Contact and Biography
|Email: contact at martinot.info|
Schedule and Location
Eric is based in Beijing but also spends part of each year in other locations including San Francisco and Tokyo. In recent years he has spent time in Berlin, Germany and Wellington, New Zealand. His schedule and announcements of selected public events are posted here.
Dr. Eric Martinot is a writer, scholar, speaker, and educator who has worked in the field of renewable energy for 25 years. He has distinguished himself as a leading expert with many unique and pioneering contributions, and is widely recognized around the world. He is professor of management and economics at the Beijing Institute of Technology, and has lived in China and Japan for the past 10 years. He is concurrently senior/visiting fellow with the China National Renewable Energy Center, the California Public Utilities Commission, and the Institute for Sustainable Energy Policies in Japan. Formerly he was a senior energy and environment specialist with the World Bank, where he managed an $80-million annual grants program for renewable energy in developing countries. He has held a dozen other positions during his career and lived in five countries, including as Fulbright Fellow in Russia. He is perhaps best-known as the original creator and lead author of the annual REN21 Renewables Global Status Report, which he directed and wrote from 2005-2010, as well as the sister REN21 Renewables Global Futures Report. He has taught sustainable energy at several universities and delivered hundreds of seminars and speeches at a wide variety of organizations and events, including TEDx. He holds degrees from the University of California Berkeley in Energy and Resources and from the Massachusetts Institute of Technology in Electrical Engineering.

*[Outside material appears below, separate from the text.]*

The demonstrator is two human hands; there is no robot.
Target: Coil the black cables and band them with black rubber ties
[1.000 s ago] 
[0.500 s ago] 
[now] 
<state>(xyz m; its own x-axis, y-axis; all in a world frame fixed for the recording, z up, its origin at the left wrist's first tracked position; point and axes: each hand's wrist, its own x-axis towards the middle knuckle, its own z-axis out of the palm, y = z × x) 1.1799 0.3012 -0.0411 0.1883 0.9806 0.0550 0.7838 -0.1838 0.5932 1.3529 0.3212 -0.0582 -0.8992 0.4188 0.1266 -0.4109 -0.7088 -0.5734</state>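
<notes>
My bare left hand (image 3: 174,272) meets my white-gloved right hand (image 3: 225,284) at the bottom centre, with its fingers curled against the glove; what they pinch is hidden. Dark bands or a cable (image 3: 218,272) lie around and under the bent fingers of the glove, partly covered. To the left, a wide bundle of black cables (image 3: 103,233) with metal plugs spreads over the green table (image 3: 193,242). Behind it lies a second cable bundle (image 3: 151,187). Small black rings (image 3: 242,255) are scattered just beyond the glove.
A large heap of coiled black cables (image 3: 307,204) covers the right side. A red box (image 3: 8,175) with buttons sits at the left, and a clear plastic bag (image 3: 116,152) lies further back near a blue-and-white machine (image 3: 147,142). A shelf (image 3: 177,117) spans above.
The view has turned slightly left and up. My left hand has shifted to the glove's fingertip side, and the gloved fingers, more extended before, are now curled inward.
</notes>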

About Eric--Current Focus/Positions, Career History/Story, and Inspiration/Motivation
During his work in renewable energy over the past 25 years, Eric has lived in 5 countries, traveled professionally in 37 countries, worked for a dozen different organizations in a variety of positions, interviewed over 600 experts and business leaders over the course of many projects, written 75 publications, created and taught courses on sustainable energy at 6 universities, delivered hundreds of seminars and speeches for both public audiences and a variety of organizations, reached hundreds of thousands of readers with his REN21 publications, and seen his renewable energy information web site exceed 600,000 visits cumulatively since 2005.

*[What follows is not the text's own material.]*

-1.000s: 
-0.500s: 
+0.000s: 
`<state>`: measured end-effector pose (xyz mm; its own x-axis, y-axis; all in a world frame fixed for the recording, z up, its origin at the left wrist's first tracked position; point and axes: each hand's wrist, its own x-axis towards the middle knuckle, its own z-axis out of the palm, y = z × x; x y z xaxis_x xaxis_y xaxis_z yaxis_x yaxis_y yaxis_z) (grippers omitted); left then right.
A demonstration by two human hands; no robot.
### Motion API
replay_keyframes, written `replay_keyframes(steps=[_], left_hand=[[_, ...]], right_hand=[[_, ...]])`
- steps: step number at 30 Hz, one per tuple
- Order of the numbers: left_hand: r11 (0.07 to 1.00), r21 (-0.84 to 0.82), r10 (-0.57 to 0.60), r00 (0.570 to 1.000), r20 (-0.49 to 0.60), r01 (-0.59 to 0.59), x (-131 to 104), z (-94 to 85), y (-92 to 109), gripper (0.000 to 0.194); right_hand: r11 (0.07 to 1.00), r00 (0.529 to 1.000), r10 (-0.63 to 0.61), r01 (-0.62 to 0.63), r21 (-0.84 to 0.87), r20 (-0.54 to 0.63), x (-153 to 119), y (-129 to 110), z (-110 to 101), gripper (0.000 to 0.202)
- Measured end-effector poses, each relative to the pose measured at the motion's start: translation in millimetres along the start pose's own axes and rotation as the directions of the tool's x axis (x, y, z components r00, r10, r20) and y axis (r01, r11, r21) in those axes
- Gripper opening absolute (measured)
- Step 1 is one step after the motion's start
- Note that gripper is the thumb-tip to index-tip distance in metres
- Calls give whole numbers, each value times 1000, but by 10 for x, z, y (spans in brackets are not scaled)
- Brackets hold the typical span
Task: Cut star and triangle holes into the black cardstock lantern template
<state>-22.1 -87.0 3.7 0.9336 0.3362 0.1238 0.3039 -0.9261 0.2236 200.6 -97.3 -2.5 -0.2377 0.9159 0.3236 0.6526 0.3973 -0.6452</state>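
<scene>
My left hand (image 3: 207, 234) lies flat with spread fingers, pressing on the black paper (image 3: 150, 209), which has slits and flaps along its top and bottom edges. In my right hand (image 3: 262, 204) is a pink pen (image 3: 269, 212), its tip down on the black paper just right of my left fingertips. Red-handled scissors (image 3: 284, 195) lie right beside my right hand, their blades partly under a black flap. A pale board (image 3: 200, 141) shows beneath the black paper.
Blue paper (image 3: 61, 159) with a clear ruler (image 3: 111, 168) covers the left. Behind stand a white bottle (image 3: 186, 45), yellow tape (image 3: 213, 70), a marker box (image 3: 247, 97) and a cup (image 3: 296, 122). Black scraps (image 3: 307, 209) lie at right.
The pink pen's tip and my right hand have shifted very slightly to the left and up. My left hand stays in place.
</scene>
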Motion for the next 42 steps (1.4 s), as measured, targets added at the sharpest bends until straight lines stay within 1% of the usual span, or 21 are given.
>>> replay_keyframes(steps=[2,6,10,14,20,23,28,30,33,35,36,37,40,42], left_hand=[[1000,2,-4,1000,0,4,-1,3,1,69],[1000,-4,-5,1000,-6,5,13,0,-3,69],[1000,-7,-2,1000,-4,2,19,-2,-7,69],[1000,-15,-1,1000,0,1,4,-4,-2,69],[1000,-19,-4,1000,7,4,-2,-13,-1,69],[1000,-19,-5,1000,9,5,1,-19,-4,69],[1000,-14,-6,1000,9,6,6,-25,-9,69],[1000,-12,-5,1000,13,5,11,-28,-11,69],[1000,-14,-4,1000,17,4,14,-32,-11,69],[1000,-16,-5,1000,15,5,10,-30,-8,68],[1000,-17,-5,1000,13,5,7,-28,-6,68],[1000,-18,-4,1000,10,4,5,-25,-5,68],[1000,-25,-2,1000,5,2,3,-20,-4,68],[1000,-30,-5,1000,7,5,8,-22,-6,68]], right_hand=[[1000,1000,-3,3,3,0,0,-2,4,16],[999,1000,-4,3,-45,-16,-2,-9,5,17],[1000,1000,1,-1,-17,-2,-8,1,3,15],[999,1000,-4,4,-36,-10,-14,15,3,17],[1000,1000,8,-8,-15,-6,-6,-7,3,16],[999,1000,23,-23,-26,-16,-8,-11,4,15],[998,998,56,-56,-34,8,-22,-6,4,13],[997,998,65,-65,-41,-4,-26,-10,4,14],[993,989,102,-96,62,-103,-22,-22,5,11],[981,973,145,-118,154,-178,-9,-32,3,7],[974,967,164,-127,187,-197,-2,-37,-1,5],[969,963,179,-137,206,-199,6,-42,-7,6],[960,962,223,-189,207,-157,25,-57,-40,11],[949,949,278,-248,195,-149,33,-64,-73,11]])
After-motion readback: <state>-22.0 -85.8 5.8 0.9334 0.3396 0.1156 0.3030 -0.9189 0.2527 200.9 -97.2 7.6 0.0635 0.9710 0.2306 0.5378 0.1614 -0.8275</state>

His work has always been interdisciplinary, blending policy, markets, finance, institutions, technology, and geography. This interdisciplinary focus, along with real-world and interview-based perspectives, has distinguished him in the field. In particular, his publications have become known for providing, almost without exception, a unique and pioneering contribution to knowledge and learning. Many of his publications are still being downloaded 10-20 years after publication, reflecting lasting and objective approaches.
And his efforts are directed towards educating, inspiring, and facilitating the global transition (and transformation) to renewable energy in the coming decades. He recognizes that we must take a long-term view even if our problems seem more immediate. And along the way, he also recognizes the clear importance of energy demand efficiency and management if we ever hope to attain a fully renewable energy future.
One of Eric's primary focal areas since 2014, and in the coming years, is the integration of renewable energy at high shares into the provision and use of electricity (the power sector). He aspires to compile all of the leading examples and stories worldwide of "innovations" for the integration and balancing of renewables, which includes new electricity market designs, policy frameworks, business models, operational and planning practices for "flexible" power systems, demand flexibility (demand response), local/distribution-level innovation, micro-grids and community-scale systems, and integration with electric vehicles, heat supply, and green buildings. He is particularly interested in distributed energy resources, in terms of grid-balancing (flexibility) services, business models, local energy markets, local energy autonomy, and local/city-level policy. His writing targets non-technical audiences for overall big-picture understanding and "myth-busting" of out-dated thinking. He has recently finished writing a number of papers on these topics in 2015. He also plans a series of educational plain-language books to be published by Springer starting in 2016-17, starting with a basic primer/tutorial for understanding renewable energy transitions.
In September 2014, he was appointed to the faculty of the Beijing Institute of Technology, as professor in the School of Management and Economics, and also with the school's Center for Energy and Environmental Policy Research. This appointment follows three years living in Beijing as a senior visiting scholar at Tsinghua University (2005-2008), and six years living in Tokyo as senior research director with the Institute for Sustainable Energy Policies (2008-2014).
Concurrent with his BIT appointment, he serves as senior/visiting fellow with a number of organizations for collaboration and advising, including the Institute for Sustainable Energy Policies (ISEP) in Japan, the China National Renewable Energy Center (CNREC), the California Public Utilities Commission (CPUC), and the Institute for Advanced Sustainability Studies (IASS) in Germany. He is also policy advisor to the Japan Renewable Energy Foundation (JREF), lead author emeritus for the REN21 Renewable Energy Policy Network, and section editor (power sector) for the Springer journal Current Sustainable/Renewable Energy Reports.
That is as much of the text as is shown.